Creato il 20 febbraio 2011 da Omar
una Taranto avvelenata e infernale...Quando nel 2009 uscì nei cinema Marpiccolo di Alessandro di Robilant, la città di Taranto non l'accolse granché bene. Anzi. Forse perché a chi vive ogni giorno in un cimitero non fa piacere che qualcuno glielo ricordi. Descritto per meri fini commerciali come una sorta di Gomorra in salsa pugliese, il film è in realtà un intenso racconto in soggettiva: quello d'un adolescente cresciuto in uno dei quartieri più degradati di Taranto, il Paolo VI, sotto un cielo soffocato dai miasmi mefitici delle ciminiere dell'Ilva che da sola produce un decimo dell'intero inquinamento europeo. Tiziano, il coriaceo protagonista del film (Giulio Beranek, bella faccia scolpita e malandrina unita a una capacità espressiva assai rara per un esordiente) è un giovane alle prese con la devastazione fisica e morale che contamina ogni anfratto della sua città, dibattendosi tra loschi giri di malavita di borgata e inutili battaglie della popolazione per ottenere una vita decorosa (o almeno uuna Taranto avvelenata e infernale...na morte con qualche dignità: la diossina nell'aria provoca nella città un continuo moltiplicarsi delle affezioni tumorali e non c'è famiglia che non abbia in casa un malato di cancro). Né l'amore di una compagna (la portentosa Selenia Orzella, oggi anche scrittrice per Aliberti) né la rete di affetti familiari (disfunzionali come da manuale) che lo circonda lo salverà dal carcere, ma il futuro gli offrirà una occasione di riscatto attraverso la lettura e la consapevolezza.
Liberamente tratto dal romanzo Stupido (Rizzoli) di Andrea Cotti, tra gli autori della sceneggiatura assieme a Leonardo Fasoli e Maddalena Ravagli, Marpiccolo possiede un discreto ritmo e l'indubbia capacità di restituirci un'istantanea verosimile e mai edulcorata di una fetta di Puglia completamente avulsa dai successi che nell'ultimo decennio hanno reso la regione governata da Vendola la nuova mecca del turismo che conta. Ricorrendo ad una fotografia cromaticamente satura, Di Robilant mostra una notevole abilità nel definire un composito disegno di degrado urbano che, senza infingimenti, rappresenta l'agonia di una terra sventrata dal «progresso» industriale e ridotta - anche e soprattutto grazie a una classe politica inadeguata e corrotta - a un pantano di sogni infranti.
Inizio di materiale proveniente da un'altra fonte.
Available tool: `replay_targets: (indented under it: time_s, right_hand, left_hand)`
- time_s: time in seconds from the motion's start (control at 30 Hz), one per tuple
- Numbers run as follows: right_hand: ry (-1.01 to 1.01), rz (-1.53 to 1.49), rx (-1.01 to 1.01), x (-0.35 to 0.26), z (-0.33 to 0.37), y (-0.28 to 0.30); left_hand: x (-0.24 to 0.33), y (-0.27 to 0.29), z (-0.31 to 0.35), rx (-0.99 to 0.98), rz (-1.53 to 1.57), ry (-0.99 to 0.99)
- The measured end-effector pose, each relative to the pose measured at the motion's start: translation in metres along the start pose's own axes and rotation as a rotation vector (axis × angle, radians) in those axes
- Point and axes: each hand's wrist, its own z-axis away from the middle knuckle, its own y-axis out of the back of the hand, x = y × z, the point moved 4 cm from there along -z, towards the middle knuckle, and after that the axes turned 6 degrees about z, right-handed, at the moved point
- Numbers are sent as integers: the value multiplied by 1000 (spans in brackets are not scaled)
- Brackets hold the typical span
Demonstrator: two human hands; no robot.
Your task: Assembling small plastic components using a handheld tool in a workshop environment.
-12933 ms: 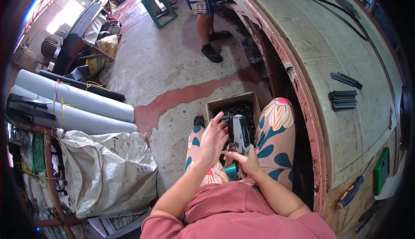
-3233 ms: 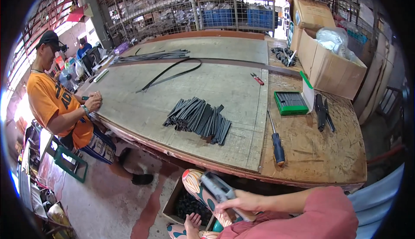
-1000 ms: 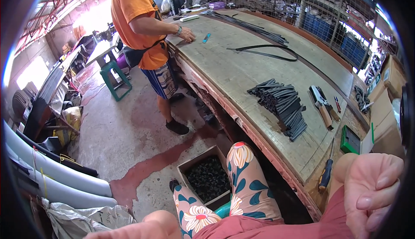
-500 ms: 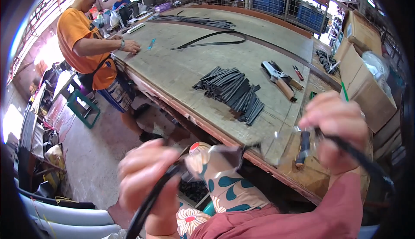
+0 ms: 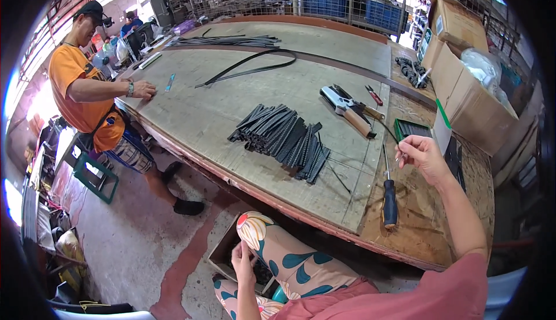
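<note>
Over the right part of the table, my right hand (image 5: 427,159) pinches something tiny between thumb and fingertips, too small to name. It is beside a small open green box (image 5: 412,128) with grey contents and above a screwdriver (image 5: 390,204) with a dark blue handle. My left hand (image 5: 244,265) is low by my knee, over a wooden box (image 5: 223,240) holding dark pieces. Its fingers are drawn together, and what they hold, if anything, is hidden. A pile of short black textured strips (image 5: 284,138) lies on the table (image 5: 202,111) ahead.
A grey hand tool (image 5: 346,110) and red-handled snips (image 5: 374,95) lie beyond the pile. Farther back are a looped black strap (image 5: 252,66) and long strips (image 5: 231,41). Cardboard boxes (image 5: 466,103) stand right; a co-worker in orange (image 5: 87,88) stands left.
The black straps that both hands held are out of them. My left hand has dropped to beside my knee; my right has drawn in toward the green box. The view has shifted rightward.
</note>
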Motion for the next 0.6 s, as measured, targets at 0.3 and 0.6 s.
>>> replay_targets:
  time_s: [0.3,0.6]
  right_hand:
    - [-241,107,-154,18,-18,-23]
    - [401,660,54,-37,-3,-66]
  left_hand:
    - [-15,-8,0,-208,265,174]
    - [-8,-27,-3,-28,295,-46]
Girato con pochi mezzi, ma decisamente ben distribuiti, Marpiccolo è una pellicola caratterizzata da grandi scatti di energia (come la rapina fatta in casa del rass Tonio, interpretato dall'affilatissimo Michele Riondino, di lì a breve specializzato in ruoli da figlio di puttana) che mette al centro personaggi mossi da una rabbia che li spinge continuamente allo scontro (coinvolgenti in questo senso anche le scene di baruffa in carcere).L'empatia viene però meno quando la dimensione del film inforca sfacciamente la via della denuncia sociale e si fa ingenuo, diventando persino noiosamente pedagogico: non si può davvero sentire l'invito a preservare la propria intelligenza dallo squallore attraverso la cultura per voce della monolitica maestrina che ha a cuore il destino di Tiziano, né sembra meno artefatto lo stimolo a non lasciarsi fottere da un mondo sbagliato che porta sempre al conflitto tra i poveri gridato dall'educatore Giorgio Colangeli. Però nel complesso il film tiene e sicuramente affascina, e chi è cresciuto in quei luoghi guarda i panorami avvelenati dal mostro siderurgico con un certo ineludibile magone. Indovinato e calzante il post-rock (un po' emo) dei Mokadelic come colonna sonora. Opera interessante, comunque da vedere.